🤖 AI Summary
This work addresses the challenge of label noise and low-quality data in personalized federated learning, which often leads to biased user clustering and degraded model performance. The authors propose a label-free, one-shot clustering framework based on feature analysis: by examining the spectral structure of local feature covariances and employing a geometry-aware subspace similarity metric, the method achieves robust user grouping. Furthermore, it introduces a direction-aligned feature consistency mechanism that corrects intra-cluster label noise without requiring estimation of the noise transition matrix. Notably, the approach is training-dynamics-agnostic and model-agnostic, demonstrating superior performance across diverse datasets and noise configurations. It consistently outperforms existing methods in both average accuracy and stability.
📝 Abstract
Personalized Federated Learning (PFL) aims to learn multiple task-specific models rather than a single global model across heterogeneous data distributions. Existing PFL approaches typically rely on iterative optimization-such as model update trajectories-to cluster users that need to accomplish the same tasks together. However, these learning-dynamics-based methods are inherently vulnerable to low-quality data and noisy labels, as corrupted updates distort clustering decisions and degrade personalization performance. To tackle this, we propose FB-NLL, a feature-centric framework that decouples user clustering from iterative training dynamics. By exploiting the intrinsic heterogeneity of local feature spaces, FB-NLL characterizes each user through the spectral structure of the covariances of their feature representations and leverages subspace similarity to identify task-consistent user groupings. This geometry-aware clustering is label-agnostic and is performed in a one-shot manner prior to training, significantly reducing communication overhead and computational costs compared to iterative baselines.
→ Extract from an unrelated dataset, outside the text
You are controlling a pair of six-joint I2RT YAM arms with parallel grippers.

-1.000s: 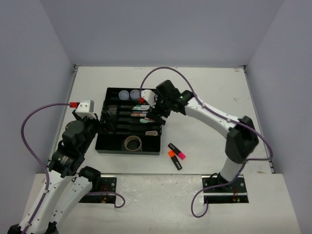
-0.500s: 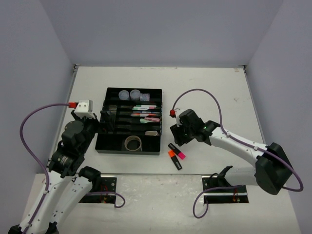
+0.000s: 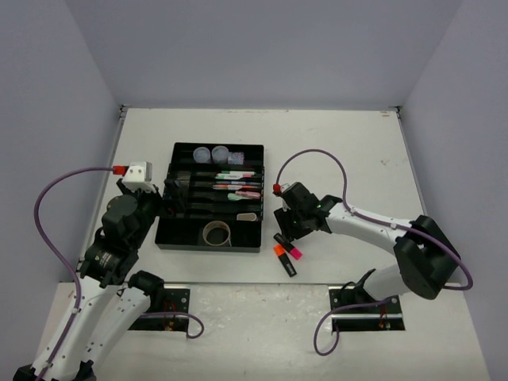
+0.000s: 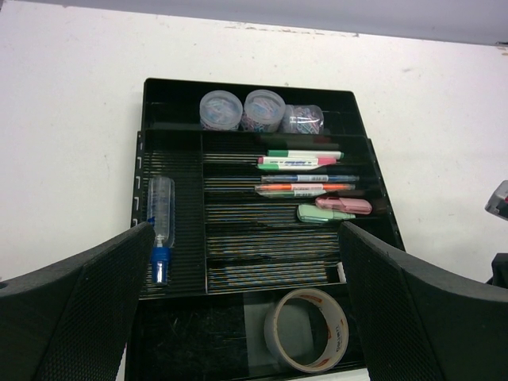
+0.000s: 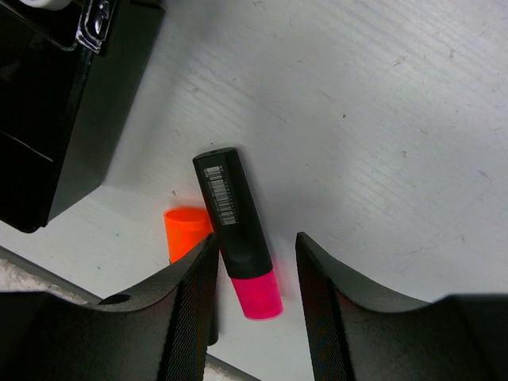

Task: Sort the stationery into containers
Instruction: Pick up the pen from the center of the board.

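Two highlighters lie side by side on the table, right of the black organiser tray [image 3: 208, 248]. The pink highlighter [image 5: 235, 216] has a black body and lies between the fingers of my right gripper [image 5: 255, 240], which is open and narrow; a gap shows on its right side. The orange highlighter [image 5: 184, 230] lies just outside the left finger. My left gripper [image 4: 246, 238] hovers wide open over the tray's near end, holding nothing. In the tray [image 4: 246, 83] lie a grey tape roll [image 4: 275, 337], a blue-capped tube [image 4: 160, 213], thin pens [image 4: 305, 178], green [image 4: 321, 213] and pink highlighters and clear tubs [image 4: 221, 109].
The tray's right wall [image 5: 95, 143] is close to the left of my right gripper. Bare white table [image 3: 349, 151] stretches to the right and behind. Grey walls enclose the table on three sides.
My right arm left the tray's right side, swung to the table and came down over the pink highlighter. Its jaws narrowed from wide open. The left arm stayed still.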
Complementing this, we introduce a feature-consistency-based detection and correction strategy to address noisy labels within clusters. By leveraging directional alignment in the learned feature space and assigning labels based on class-specific feature subspaces, our method mitigates corrupted supervision without requiring estimation of stochastic noise transition matrices. In addition, FB-NLL is model-independent and integrates seamlessly with existing noise-robust training techniques. Extensive experiments across diverse datasets and noise regimes demonstrate that our framework consistently outperforms state-of-the-art baselines in terms of average accuracy and performance stability.